Word of their deal got out fast.

"I've just paid $111 in petrol, and I got a $59 payback for tax," one person says.

"I thought hey, better come down, save myself $40, buy a box of beers for the weekend," another says.

The deal only lasted for half an hour at the Takapuna Gull station as a pointed exercise by the union.

Fuel costs are currently undoubtedly high. Based on the Ministry of Business, Innovation and Employment's reported prices, depending on the car, this time last year $100 of 91 could get you from Wellington to Warkworth.

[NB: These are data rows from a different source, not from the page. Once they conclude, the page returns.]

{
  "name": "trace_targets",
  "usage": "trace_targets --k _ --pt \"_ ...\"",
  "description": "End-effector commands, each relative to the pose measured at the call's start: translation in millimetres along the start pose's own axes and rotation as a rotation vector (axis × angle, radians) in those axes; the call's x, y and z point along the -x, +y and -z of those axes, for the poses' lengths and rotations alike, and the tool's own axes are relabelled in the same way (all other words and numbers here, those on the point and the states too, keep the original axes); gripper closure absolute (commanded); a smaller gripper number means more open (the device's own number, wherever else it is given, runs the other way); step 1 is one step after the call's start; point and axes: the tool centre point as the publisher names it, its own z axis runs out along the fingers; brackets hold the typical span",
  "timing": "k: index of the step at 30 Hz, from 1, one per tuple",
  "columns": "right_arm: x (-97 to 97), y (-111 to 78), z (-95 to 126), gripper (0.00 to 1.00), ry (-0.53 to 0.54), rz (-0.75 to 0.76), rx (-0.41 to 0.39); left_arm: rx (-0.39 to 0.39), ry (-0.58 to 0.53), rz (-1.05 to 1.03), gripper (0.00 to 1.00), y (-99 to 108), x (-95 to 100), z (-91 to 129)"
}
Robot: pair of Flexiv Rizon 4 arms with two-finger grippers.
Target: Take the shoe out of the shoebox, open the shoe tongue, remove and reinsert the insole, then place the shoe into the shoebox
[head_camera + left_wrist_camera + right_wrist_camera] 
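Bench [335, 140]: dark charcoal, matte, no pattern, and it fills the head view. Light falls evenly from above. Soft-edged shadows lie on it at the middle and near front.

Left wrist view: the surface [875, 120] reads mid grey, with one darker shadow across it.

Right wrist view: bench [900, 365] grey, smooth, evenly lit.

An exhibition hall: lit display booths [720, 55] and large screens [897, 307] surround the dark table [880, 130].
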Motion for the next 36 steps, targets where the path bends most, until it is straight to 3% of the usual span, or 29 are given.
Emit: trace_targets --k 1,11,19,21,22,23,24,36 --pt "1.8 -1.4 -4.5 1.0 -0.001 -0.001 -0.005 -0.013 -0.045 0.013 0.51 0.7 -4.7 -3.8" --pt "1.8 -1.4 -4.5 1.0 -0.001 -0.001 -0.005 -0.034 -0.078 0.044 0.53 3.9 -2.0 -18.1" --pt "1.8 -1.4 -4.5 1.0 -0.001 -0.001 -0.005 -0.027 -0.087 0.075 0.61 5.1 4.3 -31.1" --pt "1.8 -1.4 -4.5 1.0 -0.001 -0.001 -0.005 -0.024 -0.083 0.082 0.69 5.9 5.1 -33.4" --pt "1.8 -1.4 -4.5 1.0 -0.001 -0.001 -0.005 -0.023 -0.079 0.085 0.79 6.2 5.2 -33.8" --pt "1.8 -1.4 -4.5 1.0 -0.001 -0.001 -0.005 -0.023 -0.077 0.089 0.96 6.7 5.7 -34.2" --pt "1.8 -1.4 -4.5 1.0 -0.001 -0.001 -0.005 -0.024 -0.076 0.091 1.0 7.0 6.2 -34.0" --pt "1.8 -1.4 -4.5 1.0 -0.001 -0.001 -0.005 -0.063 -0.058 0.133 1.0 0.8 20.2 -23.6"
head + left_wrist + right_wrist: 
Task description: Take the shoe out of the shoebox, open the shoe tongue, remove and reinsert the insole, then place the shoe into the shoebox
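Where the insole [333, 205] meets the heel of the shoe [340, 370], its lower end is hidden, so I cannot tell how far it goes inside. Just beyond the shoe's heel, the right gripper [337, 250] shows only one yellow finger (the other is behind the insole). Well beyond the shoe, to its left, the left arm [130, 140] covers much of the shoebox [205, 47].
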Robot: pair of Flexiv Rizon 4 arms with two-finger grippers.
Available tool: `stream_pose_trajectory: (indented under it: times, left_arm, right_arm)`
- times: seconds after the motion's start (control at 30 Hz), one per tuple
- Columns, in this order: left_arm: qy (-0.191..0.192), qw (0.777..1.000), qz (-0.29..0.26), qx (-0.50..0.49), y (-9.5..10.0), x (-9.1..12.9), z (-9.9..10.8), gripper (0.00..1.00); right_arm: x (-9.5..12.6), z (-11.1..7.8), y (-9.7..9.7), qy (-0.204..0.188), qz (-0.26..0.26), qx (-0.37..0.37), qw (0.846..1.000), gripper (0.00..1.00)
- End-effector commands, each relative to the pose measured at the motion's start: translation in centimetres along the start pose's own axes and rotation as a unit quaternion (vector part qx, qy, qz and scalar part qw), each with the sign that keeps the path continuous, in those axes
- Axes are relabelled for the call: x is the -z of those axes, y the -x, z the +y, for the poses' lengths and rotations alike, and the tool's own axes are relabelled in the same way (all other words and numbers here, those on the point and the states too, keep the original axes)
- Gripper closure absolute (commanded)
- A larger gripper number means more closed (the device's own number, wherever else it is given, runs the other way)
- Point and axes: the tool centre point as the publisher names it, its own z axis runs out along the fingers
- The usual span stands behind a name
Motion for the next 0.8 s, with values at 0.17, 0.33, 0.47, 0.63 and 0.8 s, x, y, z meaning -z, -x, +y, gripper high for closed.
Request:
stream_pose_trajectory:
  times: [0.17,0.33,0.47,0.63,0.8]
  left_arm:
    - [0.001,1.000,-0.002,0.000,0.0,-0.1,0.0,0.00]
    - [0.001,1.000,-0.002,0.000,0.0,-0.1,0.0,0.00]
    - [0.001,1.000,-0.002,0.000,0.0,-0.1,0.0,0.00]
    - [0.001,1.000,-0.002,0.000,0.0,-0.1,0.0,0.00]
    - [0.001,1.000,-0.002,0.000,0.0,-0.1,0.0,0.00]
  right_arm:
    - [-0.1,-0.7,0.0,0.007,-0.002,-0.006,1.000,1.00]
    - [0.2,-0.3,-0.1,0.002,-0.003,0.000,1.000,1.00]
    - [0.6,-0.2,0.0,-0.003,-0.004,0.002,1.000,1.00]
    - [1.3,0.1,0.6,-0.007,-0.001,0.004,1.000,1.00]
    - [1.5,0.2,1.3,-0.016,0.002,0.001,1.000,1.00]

But with current petrol prices, $100 would only get you to Hamilton.

"With shipping and other costs, it equated to a barrel of oil landing in New Zealand last week costing $111, that's the highest it's been in a year and it's still predicted to go upwards," says Terry Collins, AA principal advisor.

"I would say it's going to go up or at least staying where it is for another six months."

Energy Minister Megan Woods says climbing prices are largely due to the price of global crude oil being at record highs, geopolitical causes, and pandemic interruptions - factors outside the Government's influence.

She says for the Government's part, it's made a commitment not to raise fuel taxes this term.

But driving off from the pump with cash in hand, like about 50 Aucklanders did on Thursday, probably won't be a reality - for now.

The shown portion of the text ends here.